Input data:
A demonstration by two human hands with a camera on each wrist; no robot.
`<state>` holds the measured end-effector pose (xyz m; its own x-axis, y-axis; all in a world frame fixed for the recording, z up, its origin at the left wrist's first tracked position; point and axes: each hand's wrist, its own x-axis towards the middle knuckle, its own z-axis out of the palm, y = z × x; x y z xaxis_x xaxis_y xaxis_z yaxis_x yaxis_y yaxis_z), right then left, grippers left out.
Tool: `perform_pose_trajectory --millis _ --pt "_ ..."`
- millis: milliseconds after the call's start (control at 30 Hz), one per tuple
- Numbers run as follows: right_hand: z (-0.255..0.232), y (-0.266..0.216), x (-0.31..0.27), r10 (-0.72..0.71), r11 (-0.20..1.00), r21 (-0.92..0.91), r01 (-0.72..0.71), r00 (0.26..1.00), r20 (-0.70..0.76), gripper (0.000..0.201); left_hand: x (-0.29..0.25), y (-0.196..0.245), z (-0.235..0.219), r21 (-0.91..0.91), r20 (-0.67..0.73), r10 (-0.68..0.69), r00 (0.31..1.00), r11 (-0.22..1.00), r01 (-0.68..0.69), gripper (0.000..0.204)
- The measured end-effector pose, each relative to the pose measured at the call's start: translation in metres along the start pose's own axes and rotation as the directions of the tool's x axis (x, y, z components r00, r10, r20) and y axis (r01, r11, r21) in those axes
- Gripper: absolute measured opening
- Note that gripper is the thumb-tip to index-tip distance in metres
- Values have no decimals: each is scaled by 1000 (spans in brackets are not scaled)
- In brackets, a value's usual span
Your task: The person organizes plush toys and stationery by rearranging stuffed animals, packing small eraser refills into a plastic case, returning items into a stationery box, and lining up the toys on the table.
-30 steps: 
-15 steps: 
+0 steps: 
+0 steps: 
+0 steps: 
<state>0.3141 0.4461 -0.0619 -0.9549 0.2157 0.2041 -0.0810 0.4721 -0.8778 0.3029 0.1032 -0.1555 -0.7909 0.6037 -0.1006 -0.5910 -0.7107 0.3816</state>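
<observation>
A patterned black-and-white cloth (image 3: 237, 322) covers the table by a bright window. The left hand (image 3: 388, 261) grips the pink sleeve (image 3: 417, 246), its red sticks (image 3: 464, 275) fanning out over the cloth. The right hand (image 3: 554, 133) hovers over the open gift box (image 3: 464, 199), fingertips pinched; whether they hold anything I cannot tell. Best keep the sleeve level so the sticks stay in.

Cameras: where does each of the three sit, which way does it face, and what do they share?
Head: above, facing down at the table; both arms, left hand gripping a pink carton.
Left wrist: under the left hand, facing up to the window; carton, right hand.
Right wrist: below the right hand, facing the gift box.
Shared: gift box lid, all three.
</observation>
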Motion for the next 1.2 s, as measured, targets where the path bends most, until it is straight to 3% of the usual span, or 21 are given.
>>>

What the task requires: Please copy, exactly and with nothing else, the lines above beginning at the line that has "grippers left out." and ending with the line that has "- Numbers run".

The answer:
`<state>` holds the measured end-effector pose (xyz m; its own x-axis, y-axis; all in a world frame fixed for the recording, z up, its origin at the left wrist's first tracked position; point and axes: each hand's wrist, its own x-axis towards the middle knuckle, its own z-axis out of the palm, y = z × x; x y z xaxis_x xaxis_y xaxis_z yaxis_x yaxis_y yaxis_z), right then left, grippers left out.
Tool: `perform_pose_trajectory --millis _ --pt "_ ..."`
- millis: milliseconds after the call's start (control at 30 Hz), one per tuple
- Numbers run as follows: right_hand: z (-0.255..0.232), y (-0.266..0.216), x (-0.31..0.27), r10 (-0.72..0.71), r11 (-0.20..1.00), r21 (-0.92..0.91), r01 (-0.72..0.71), r00 (0.26..1.00), r20 (-0.70..0.76), gripper (0.000..0.201); left_hand: x (-0.29..0.25), y (-0.196..0.245), z (-0.235..0.219), r21 (-0.91..0.91), r20 (-0.67..0.73), r10 (-0.68..0.69), r00 (0.31..1.00), r11 (-0.22..1.00), r01 (-0.68..0.69), gripper (0.000..0.204)

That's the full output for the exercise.